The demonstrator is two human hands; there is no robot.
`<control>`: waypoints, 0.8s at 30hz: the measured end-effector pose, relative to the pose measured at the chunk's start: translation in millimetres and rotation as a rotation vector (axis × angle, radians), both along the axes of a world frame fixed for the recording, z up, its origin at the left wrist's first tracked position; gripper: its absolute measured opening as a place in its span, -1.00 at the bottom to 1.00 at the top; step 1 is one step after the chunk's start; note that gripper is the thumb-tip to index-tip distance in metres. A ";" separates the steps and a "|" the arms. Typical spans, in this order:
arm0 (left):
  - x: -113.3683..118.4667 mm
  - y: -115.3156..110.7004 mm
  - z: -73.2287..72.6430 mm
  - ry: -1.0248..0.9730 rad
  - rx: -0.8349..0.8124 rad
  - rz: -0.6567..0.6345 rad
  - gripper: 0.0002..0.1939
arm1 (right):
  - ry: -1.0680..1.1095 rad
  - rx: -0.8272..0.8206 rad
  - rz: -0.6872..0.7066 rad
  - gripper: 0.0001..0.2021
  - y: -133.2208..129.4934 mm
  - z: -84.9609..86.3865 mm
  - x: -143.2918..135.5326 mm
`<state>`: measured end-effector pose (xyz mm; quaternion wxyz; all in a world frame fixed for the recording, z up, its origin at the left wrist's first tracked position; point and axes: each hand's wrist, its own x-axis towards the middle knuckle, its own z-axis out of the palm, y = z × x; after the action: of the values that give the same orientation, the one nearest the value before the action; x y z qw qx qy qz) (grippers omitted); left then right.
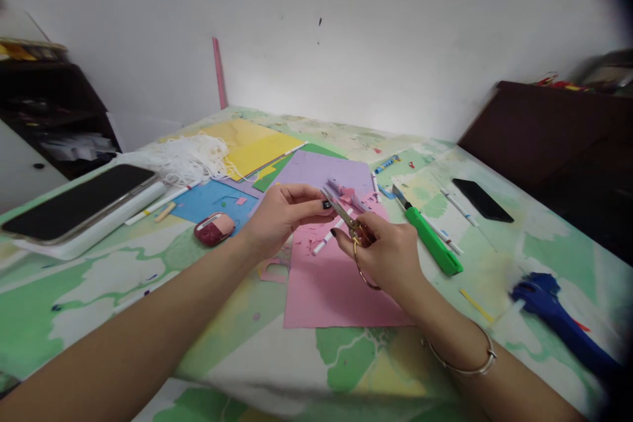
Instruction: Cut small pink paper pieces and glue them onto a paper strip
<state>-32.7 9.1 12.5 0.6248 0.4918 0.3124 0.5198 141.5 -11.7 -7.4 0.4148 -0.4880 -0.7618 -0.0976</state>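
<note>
My right hand (390, 247) grips a pair of scissors (355, 232) with gold-coloured handles, the blades pointing up and left. Beside the blade tips, my left hand (291, 214) is closed in a pinch; what lies between its fingertips is too small or hidden to make out. Both hands are above a pink sheet (341, 290), which bears small pink scraps and a white stick (326, 237). Behind the blades, cut pink pieces (347, 194) rest near a lilac sheet (321, 171).
Right of my hands lie a green utility knife (435, 241) with its blade out, a dark phone (482, 199) and a blue tool (558, 316). To the left are a maroon-and-pink object (214, 229), white yarn (182, 155), blue sheet (198, 204), yellow sheets (262, 145) and a large phone (79, 201).
</note>
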 end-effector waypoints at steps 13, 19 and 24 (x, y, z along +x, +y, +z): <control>-6.1 3.4 -0.3 0.068 0.034 -0.018 -0.91 | -0.052 0.030 0.006 -0.68 1.3 0.7 2.3; -7.9 4.7 -0.3 0.100 0.041 -0.005 -0.90 | -0.053 0.013 0.023 -0.71 1.7 0.6 4.1; -9.8 6.5 -0.4 0.097 0.058 -0.027 -0.92 | -0.067 0.050 0.031 -0.74 1.8 2.0 4.5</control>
<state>-42.4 15.6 12.1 0.6013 0.5385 0.3207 0.4956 146.0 -9.9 -5.4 0.4027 -0.4622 -0.7799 -0.1266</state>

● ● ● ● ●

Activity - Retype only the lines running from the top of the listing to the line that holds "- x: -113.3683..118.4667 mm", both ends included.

Answer section -
The demonstrator is two human hands; there is no robot.
`<control>`: waypoints, 0.8s at 30hz: the measured end-effector pose, relative to the pose measured at the chunk's start: translation in millimetres and rotation as a rotation vector (axis × angle, radians), both along the axes of a world frame fixed for the recording, z up, its origin at the left wrist's first tracked position; gripper: its absolute measured opening as a place in its span, -1.00 at the bottom to 1.00 at the top; step 1 is one step after the chunk's start; note that gripper is the thumb-tip to index-tip distance in metres. A ";" separates the steps and a "|" the arms. Typical spans, in this order:
arm0 (left):
  - x: -113.3683..118.4667 mm

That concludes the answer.